*Next generation sequencing and bioinformatic and genomic analysis at CDPHE is not CLIA validated at this time. These workflows and their outputs are not to be used for diagnostic purposes and should only be used for public health action and surveillance purposes. CDPHE is not responsible for the incorrect or inappropriate use of these workflows or their results.
This wdl workflow transfers the result files and intermediate files from the wf_theiacov_illumina_pe.wdl workflow to our bucket. Currently we use the XGen tiled amplicon primer scheme for WGS. We then perform genome assembly using Theiagen Genomic's PHB wf_theiacov_illumina_pe.wdl on the Terra platform.
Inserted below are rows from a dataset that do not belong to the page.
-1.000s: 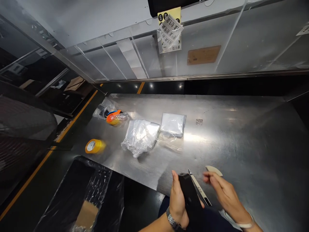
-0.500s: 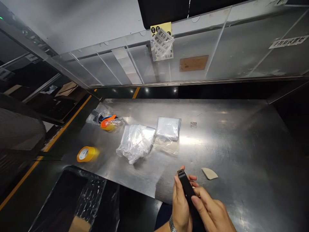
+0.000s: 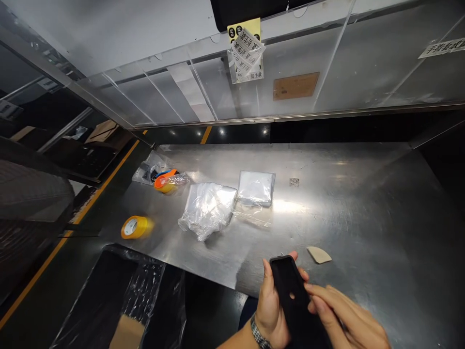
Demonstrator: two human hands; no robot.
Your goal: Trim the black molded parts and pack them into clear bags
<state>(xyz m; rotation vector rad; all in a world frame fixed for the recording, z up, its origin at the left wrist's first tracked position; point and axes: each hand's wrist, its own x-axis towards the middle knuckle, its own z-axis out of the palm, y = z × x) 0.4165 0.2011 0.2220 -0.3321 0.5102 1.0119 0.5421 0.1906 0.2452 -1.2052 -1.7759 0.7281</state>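
I see left grip (image 3: 271, 308) clamped around black case (image 3: 286, 278); right grip (image 3: 348, 312) at case's right edge, whether pinching I cannot tell. Beige wedge (image 3: 319, 255) on counter (image 3: 366, 208), just beyond right grip.

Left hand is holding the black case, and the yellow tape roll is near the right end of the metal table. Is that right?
Not quite: the head view shows the yellow tape roll near the left end of the metal table. The left hand is indeed holding the black case.
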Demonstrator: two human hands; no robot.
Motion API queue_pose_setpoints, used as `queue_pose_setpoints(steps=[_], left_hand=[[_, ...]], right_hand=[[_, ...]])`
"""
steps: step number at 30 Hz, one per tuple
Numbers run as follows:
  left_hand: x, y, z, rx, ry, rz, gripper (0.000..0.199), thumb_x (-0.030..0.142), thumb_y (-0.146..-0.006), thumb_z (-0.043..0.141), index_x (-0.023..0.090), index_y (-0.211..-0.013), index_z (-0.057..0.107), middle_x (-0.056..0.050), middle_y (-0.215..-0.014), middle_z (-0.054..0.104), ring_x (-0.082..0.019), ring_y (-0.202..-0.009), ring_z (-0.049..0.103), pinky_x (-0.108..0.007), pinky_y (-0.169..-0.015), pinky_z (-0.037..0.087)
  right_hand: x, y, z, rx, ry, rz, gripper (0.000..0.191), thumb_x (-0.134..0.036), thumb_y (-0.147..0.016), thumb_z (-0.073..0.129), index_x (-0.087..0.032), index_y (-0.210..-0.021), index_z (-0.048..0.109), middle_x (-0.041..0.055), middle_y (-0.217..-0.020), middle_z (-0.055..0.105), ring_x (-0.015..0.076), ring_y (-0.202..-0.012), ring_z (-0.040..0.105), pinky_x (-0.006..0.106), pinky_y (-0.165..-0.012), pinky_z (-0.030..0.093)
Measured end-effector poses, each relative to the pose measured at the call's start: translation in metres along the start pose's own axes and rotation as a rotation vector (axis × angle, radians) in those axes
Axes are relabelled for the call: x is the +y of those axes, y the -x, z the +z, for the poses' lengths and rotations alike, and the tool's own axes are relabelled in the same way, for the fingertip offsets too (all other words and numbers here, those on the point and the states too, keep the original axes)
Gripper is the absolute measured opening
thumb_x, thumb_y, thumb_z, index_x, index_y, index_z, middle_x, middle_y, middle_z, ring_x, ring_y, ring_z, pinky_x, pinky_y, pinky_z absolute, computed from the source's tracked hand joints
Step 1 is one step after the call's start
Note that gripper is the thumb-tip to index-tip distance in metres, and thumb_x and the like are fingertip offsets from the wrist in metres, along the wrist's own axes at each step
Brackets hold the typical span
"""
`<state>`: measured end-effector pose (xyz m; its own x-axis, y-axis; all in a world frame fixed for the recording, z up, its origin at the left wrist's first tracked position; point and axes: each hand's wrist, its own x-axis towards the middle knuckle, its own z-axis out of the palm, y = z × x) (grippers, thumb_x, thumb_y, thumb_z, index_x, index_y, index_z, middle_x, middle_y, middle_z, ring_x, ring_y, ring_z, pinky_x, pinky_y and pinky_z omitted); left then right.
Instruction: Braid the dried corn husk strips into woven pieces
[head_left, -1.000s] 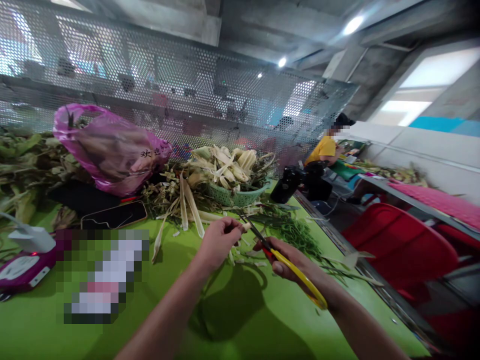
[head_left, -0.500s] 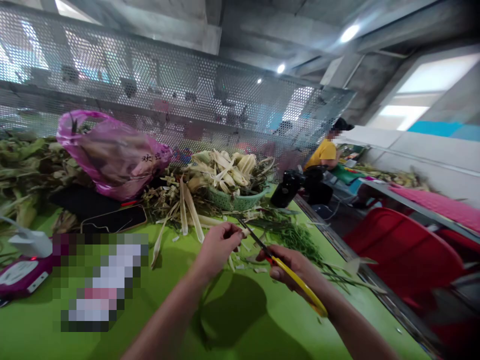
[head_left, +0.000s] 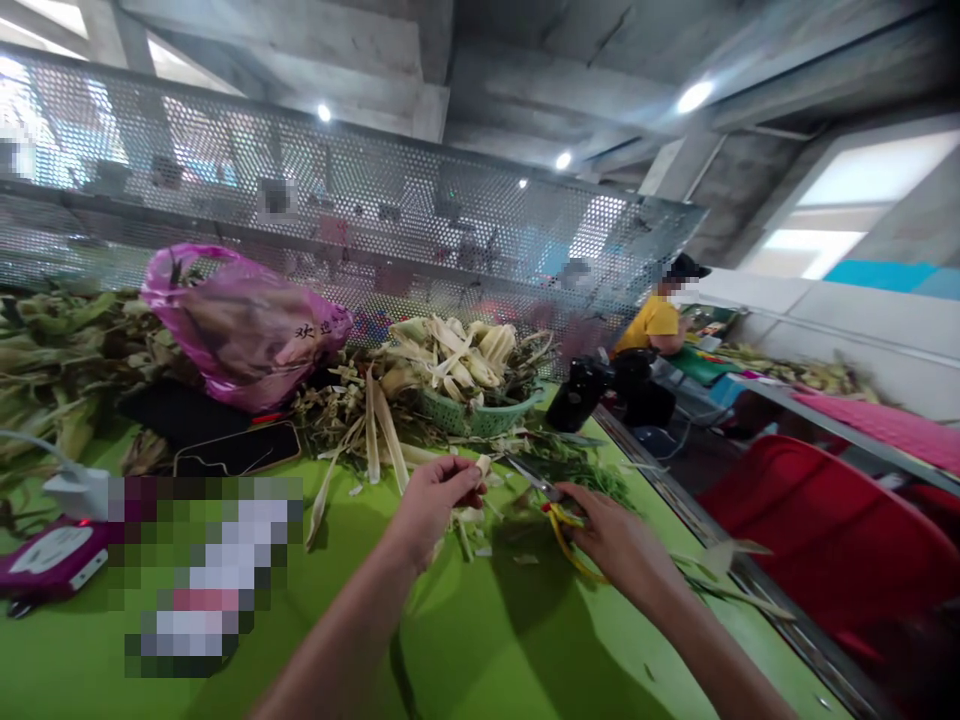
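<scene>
Head view, left hand (head_left: 442,505) pinched closed on a small pale husk piece (head_left: 484,464), its creamy end poking up past thumb and fingertips, right hand (head_left: 619,535) curled around yellow-handled scissors (head_left: 553,492), grey blades angled toward the piece, tips just beside it, above a green table (head_left: 465,640).

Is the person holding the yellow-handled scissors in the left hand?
No, the right hand holds the scissors, while the left hand pinches a small pale piece.
</scene>
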<state>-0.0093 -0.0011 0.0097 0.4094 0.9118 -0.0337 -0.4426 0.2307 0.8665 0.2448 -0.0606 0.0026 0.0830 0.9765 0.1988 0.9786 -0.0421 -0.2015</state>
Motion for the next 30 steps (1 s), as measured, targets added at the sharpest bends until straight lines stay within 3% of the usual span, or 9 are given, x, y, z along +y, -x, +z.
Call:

Following assembly we transfer the resutls and intermediate files to our GCP buckets using the TheaiCov_mpox_transfer.wdl.
Input Variable | description |
---|---|
sample_name | column with the list of sample names (e.g. the entity:data_name_id) |
transfer_bucket_path | user defined google bucket for where the files will be transferred to, string |
aligned_bam | bam files |
assembly_fasta | consensus fasteas |
consesnus_stats | |
ivar_tsv | vcf file output from ivar |
ivar_vcf | vcf file ouptut from ivar |
kraken_report | kraken report output from kraken |
kraken_report_dehosted | kraken report output from kraken |
nextclade_json | nextclade json file output from nextclade |
nextclade_tsv | nextclade file output from nextclade |
read1_dehosted | scrubbed fastq file of human read data |
read2_dehosted | scrubbed fastq file of human read data |
This workflow takes in illumina PE fastq data. The workflow runs seqyclean on raw fastq files and then runs fastqc on raw and cleaned reads. Outputs from fastqc and seqyclean are transfered to the GCP bucket.